EXERCISE OBJECTIVE = An exact transcription is needed of the lines below from the one with "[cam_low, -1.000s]" through the one with "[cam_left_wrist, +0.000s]", with no other lines and no pictures.

[RAW DATA Boundary: Start]

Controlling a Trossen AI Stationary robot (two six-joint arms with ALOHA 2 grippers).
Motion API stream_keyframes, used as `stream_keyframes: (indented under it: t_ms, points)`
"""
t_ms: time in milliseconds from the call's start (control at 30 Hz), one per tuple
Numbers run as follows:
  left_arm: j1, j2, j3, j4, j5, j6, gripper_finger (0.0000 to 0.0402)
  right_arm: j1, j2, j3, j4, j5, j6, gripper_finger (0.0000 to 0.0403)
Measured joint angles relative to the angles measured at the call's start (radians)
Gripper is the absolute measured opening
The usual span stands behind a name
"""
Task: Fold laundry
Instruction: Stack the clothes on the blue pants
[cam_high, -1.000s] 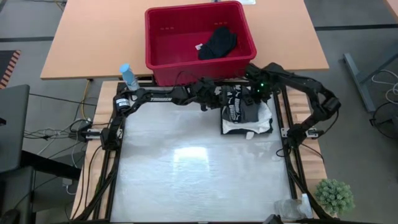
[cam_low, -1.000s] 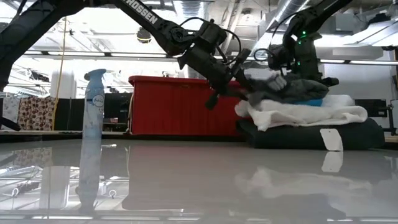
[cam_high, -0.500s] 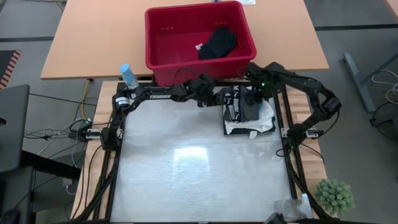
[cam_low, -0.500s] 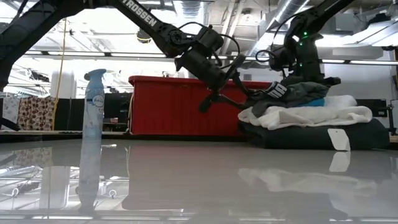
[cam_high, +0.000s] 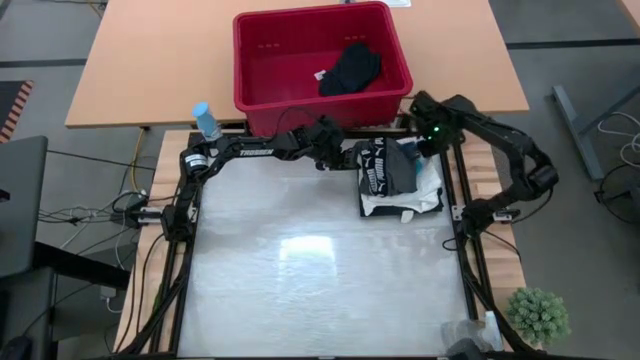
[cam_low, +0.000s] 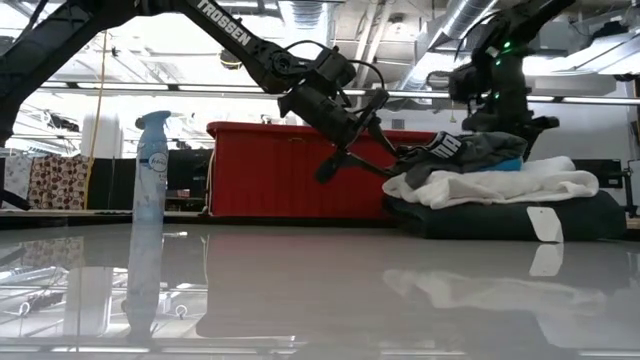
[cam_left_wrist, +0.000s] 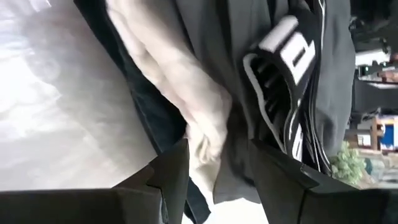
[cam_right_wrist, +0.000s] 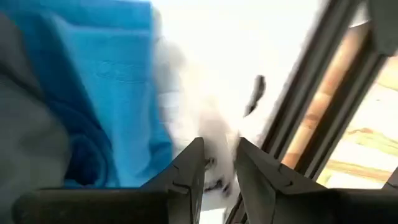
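Observation:
The laundry is a folded stack (cam_high: 398, 180) at the table's far right. A dark garment (cam_low: 500, 215) rests on the table, then a white one (cam_low: 490, 183), a teal one (cam_right_wrist: 106, 93), and on top a dark grey one with a black-and-white print (cam_high: 375, 168). My left gripper (cam_low: 362, 170) is open at the stack's left edge, slanting down toward it. My right gripper (cam_low: 495, 128) hangs just above the stack's far right part, pointing down, with a narrow gap and nothing in it. Another black garment (cam_high: 350, 68) lies in the red basket (cam_high: 240, 60). My left gripper's fingers (cam_left_wrist: 177, 162) stand on either side of the white garment's folded edge (cam_left_wrist: 205, 140) at the left side of the stack. I cannot tell whether they touch it.
The red basket stands on the wooden table beyond the far edge. A blue spray bottle (cam_high: 207, 122) stands at the far left corner and a small green plant (cam_high: 538, 315) at the near right. The middle and near part of the white tabletop (cam_high: 320, 270) are bare.
My left gripper has opened, let go of the top garment's left edge and drawn back a little toward the table's left, rolling as it went. The top garment has settled onto the stack. My right gripper has risen off the stack toward the far right.

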Motion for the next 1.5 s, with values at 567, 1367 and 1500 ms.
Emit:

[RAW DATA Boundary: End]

OUTPUT FOR THIS TASK =
[cam_low, -1.000s] 
[cam_high, -0.500s] 
[cam_low, -0.500s] 
[cam_high, +0.000s] 
[cam_low, +0.000s] 
[cam_left_wrist, +0.000s] 

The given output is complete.